On Things I can't Code with LLMs
I’m a big believer in using LLMs for coding. I think on average, it makes skilled coders 2-5x faster and more efficient at what they do. When I’m coding I use LLMs like chatgpt and claude for basically everything: new endpoints, database models, frontend components, configs, essentially everything you could imagine. Our entire API is LLM generated, docs etc
Over the past few months we’ve been building the voice-only version of flyflow. The backend is fairly complex: there are roughly 10 goroutines (lightweight threads), async processing data for each call with many database objects (saves, fetches etc), many inference calls, all happening all at once, and latency really really matters. It’s the first time that I’ve really noticed I can’t use LLMs for coding.
I was trying to describe this today and realized that the reason is I can’t concretely explain what I want, across multiple files, in plain english. For most other things there’s a plain english query that gets me most of the way there. For whatever reason the flyflow voice streaming infrastructure, I can’t hold in my head everything I want, I just have an intuition about what it should look like and I need to “feel“ all of the pieces come together for myself.

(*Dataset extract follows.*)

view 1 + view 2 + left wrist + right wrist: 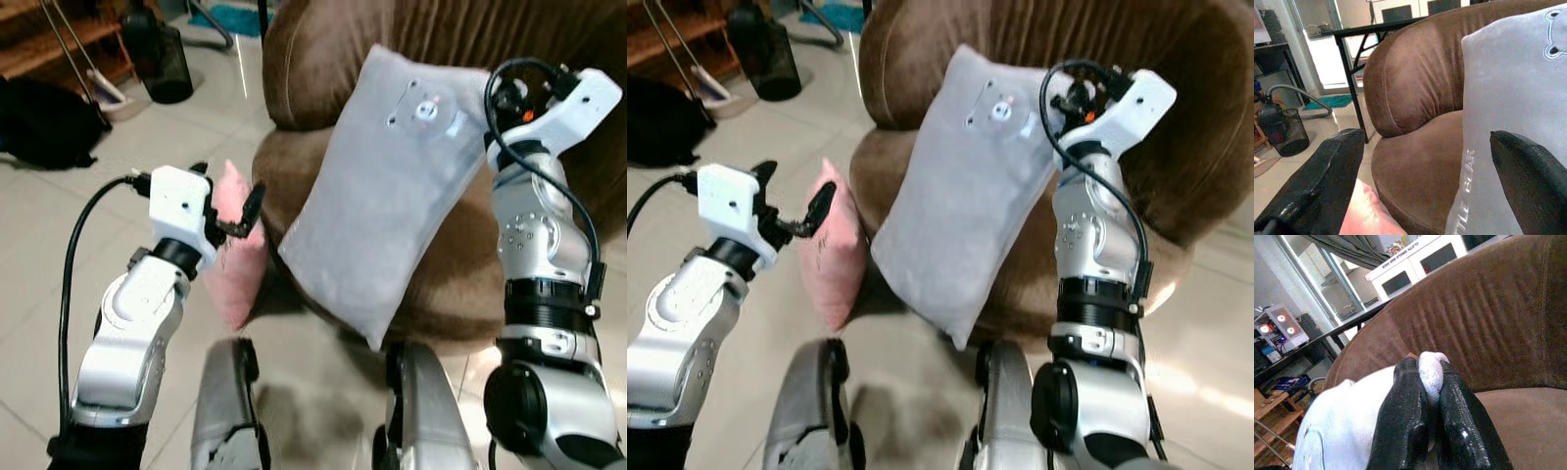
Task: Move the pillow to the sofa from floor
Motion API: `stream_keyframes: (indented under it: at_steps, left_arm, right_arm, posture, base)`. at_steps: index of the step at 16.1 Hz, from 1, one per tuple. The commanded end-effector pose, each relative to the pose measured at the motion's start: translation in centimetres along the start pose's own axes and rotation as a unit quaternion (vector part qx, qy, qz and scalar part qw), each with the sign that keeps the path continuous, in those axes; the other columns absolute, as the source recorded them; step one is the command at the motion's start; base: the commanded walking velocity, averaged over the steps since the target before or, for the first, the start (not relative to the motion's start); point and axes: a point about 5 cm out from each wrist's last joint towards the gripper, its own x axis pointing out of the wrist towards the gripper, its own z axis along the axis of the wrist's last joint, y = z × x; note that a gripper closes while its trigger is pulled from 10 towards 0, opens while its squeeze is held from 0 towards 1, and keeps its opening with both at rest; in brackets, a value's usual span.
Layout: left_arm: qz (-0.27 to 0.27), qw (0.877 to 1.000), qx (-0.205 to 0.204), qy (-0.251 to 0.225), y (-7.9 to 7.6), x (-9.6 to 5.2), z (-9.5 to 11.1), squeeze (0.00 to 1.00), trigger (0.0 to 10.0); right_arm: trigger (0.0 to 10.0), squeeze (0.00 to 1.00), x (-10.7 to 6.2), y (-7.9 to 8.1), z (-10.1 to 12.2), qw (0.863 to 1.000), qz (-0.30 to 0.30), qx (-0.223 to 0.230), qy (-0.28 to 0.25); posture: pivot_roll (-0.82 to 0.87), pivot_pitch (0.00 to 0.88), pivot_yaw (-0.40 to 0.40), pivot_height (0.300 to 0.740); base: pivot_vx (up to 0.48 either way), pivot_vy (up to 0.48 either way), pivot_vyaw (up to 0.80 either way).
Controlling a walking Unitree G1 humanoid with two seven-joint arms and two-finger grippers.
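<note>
A pale tiled floor [59, 255] ran around a round brown sofa [323, 59] in the upper middle of the frame. The grey pillow [382, 186] hung tilted in front of the sofa, its lower corner off the floor, pinched by its upper corner in the closed right end effector [1432, 396] at the upper right. The left end effector [240, 211] stood open at the left of centre, near the pillow's edge, holding nothing. A pink pillow [235, 259] leaned against the sofa base just behind it. A black mesh bin [162, 59] and a dark bag [44, 122] lay at the upper left.
</note>
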Motion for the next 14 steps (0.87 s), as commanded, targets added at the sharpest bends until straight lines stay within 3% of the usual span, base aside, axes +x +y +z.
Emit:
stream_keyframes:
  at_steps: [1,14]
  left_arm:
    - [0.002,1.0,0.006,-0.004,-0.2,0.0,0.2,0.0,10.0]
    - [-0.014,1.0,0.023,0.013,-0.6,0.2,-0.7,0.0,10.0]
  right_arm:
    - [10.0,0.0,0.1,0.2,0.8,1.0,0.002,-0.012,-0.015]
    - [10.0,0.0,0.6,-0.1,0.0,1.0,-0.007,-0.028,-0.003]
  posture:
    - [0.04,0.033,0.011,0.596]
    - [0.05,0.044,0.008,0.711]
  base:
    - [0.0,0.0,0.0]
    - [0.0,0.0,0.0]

Most of the queries I throw into chatgpt look something like the following:
“I want a dockerfile for this python project in python 3.11 with a requirements file requirements.txt that serves app.py using wsgi on port 5000“
“I want an endpoint in golang using gorillas that takes db model [insert gorm model definition] and creates a paginated list based on created_at“
“I want a plot that uses dataframe [insert head() of dataframe] in matplotlib that shows x data over time“
All of these things require context, but the LLM can handle it by parroting back what it knows. The flyflow voice streaming infrastructure goes beyond just parroting back code from a description, you can’t put all of that in a prompt: it requires real thinking and reasoning to come to a conclusion of what it should look like. It’s a weird line that I’m still working on describing, but think is a unique still that humans still have that LLMs don’t.
Generally, I think the “LLMs won’t replace software engineers“ is coping from engineers who love their high-paying jobs, but it’s possible this is something they really can’t do. Maybe as we scale LLMs we get there, I don’t know. My bet would be though that this skill is embedded in our internal representation of the world, which is very separate from the internet text LLMs train on. If GPT-5 breaks through this I will be a true believer.